Europe's highest court struck down on Tuesday the "safe harbor" agreement, which allowed companies to transmit digital data from the European Union to the United States, over concerns regarding privacy protection.
The ruling resulted from the international backlash over the N.S.A.'s Prism program, which Edward Snowden revealed to be using data from companies such as Google and Facebook. As a result, the European Court of Justice (ECJ) stated that the United States "does not afford an adequate level of protection of personal data" that agrees with European standards.
The decision does not immediately stop the flow of information across the Atlantic; companies are still permitted to transfer data while each European country individually decides their policies, but nobody is expected to diverge from the ECJ's ruling. In addition, the United States and European Union will work together on a new agreement to address these privacy concerns.
This a huge victory for EU privacy rights against US mass surveillance—Safe harbour ruled invalid: http://t.co/yuX29Czru9
— Open Rights Group (@OpenRightsGroup) octubre 6, 2015
While advocates of the plan state that it is a victory for privacy protection and that it will give Europeans greater control over their information, critics believe that it will interrupt the operations of large international networks, including any company with employees in more than one location. For example, the ability to manage employee benefits online could be impacted since it involves transferring data internationally.

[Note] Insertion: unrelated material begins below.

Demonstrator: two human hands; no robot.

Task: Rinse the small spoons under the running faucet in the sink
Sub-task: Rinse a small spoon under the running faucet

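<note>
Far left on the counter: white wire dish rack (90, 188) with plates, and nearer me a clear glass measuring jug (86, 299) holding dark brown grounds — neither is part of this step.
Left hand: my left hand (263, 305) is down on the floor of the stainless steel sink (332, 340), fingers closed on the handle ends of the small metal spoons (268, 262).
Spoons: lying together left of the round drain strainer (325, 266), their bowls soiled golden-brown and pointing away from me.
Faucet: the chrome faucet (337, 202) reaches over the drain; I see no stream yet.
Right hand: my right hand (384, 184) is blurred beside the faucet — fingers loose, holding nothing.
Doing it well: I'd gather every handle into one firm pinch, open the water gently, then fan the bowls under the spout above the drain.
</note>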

#news U.S. disappointed by EU court ruling striking down data share deal: BRUSSELS, Oct 6 (Reuters) -… http://t.co/ac74WGUsxy #company
— News 24h Usa (@news24husa) octubre 6, 2015
The lawsuit that generated this ruling originated with Max Schrems, a 27-year-old Austrian law student who claimed that the N.S.A. clearly violated European privacy laws by using information from Facebook for Prism.
This information, which Edward Snowden revealed in 2013, was particularly troubling to a European society that views privacy as a fundamental right. Companies like Facebook and Google have access to personal messages, the websites you visit and how long you spend on them, the videos you watch, location tracking, and significantly more.
With the knowledge that the N.S.A. had paid tech companies millions for their compliance, privacy advocates continue to push for a system that allows protection around the world; this ruling represents a landmark in their goals.